Probability Engine Overview

This endpoint estimates the likelihood of a crypto asset (e.g. BTC) reaching a given price level within a defined time horizon. It is designed for probabilistic decision support, not deterministic prediction.
The engine aggregates multiple independent probabilistic perspectives into a single bounded estimate, with explicit confidence signals.

High-level Architecture

The system follows an ensemble-based approach. Instead of relying on a single statistical assumption, it combines several complementary probability engines, each modeling a different market behavior. The final probability reflects both the estimate itself and the degree of agreement between models.

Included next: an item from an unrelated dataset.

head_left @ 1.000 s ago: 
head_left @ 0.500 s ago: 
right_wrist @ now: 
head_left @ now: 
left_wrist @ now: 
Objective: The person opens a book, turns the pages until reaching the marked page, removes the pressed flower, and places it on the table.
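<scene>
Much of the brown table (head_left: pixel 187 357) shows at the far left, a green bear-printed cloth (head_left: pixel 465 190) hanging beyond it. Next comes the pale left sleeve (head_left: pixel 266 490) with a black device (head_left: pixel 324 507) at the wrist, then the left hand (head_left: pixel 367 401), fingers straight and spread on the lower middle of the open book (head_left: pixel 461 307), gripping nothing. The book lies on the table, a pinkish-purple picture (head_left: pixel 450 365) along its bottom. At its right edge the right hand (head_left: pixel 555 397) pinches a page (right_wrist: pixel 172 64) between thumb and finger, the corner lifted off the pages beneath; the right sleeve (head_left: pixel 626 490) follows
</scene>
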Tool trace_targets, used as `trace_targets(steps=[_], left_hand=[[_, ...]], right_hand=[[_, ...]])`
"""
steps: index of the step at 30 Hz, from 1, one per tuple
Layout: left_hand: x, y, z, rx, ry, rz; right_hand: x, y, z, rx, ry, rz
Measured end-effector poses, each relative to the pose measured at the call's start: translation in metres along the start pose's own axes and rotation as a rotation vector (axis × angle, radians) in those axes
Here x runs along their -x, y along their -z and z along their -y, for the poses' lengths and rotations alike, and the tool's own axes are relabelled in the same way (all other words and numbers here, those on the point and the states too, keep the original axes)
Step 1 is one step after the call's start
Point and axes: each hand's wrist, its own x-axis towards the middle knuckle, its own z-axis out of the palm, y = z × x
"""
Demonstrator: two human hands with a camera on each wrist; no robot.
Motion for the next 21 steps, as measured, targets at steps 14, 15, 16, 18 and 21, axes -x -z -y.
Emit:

Volatility Regime Detection

Before aggregation, the engine classifies the current market into a volatility regime.
RegimeDescriptionEffect
LowCompressed volatilityTighter estimates, higher confidence
NormalTypical market conditionsStandard behavior
HighElevated or stressed volatilityWider uncertainty, confidence penalty
High volatility regimes explicitly reduce confidence, even when raw probabilities appear attractive.

Ensemble Aggregation

All model outputs are combined into a single probability estimate. Core principles:
  • No single model dominates across all regimes
  • Model disagreement increases uncertainty
  • Model alignment tightens confidence intervals
The aggregation step produces both a probability and a model-consensus signal.

Contextual Adjustments

After aggregation, the estimate is adjusted using market context signals. These adjustments account for:
  • Market positioning and sentiment imbalance
  • Distance between spot price and target
  • Time remaining to expiry
Adjustments are intentionally conservative and designed to dampen crowd-driven overconfidence.

Probability Bounding

The engine never outputs absolute certainty. Probability bounds are applied based on:
  • Target distance (moneyness)
  • Time horizon
  • Detected volatility regime
This ensures outputs remain probabilistic rather than declarative.

Output Structure

probability
Final bounded probability estimate (0–1)
Represents the final adjusted probability after ensemble aggregation, contextual adjustments, and bounding.
confidence_interval
Lower and upper bounds derived from model dispersion
Indicates the uncertainty range implied by disagreement between internal models.
confidence_score
Model agreement score indicating estimate reliability
Measures how closely aligned the internal models are with each other. This reflects consensus, not predictive certainty.
model_breakdown
Abstracted per-model contribution summary
Provides a high-level summary of how different probabilistic engines contributed to the final estimate, without exposing internal mechanics.
recommendation
Human-readable probability classification
A categorical label derived from the probability range, intended for fast scanning and UI display.

Intended Use

This system is optimized for:
  • Scenario comparison
  • Risk-weighted decision making
  • Probabilistic hedging logic
This engine is not a price oracle, trading signal, or guarantee of outcome.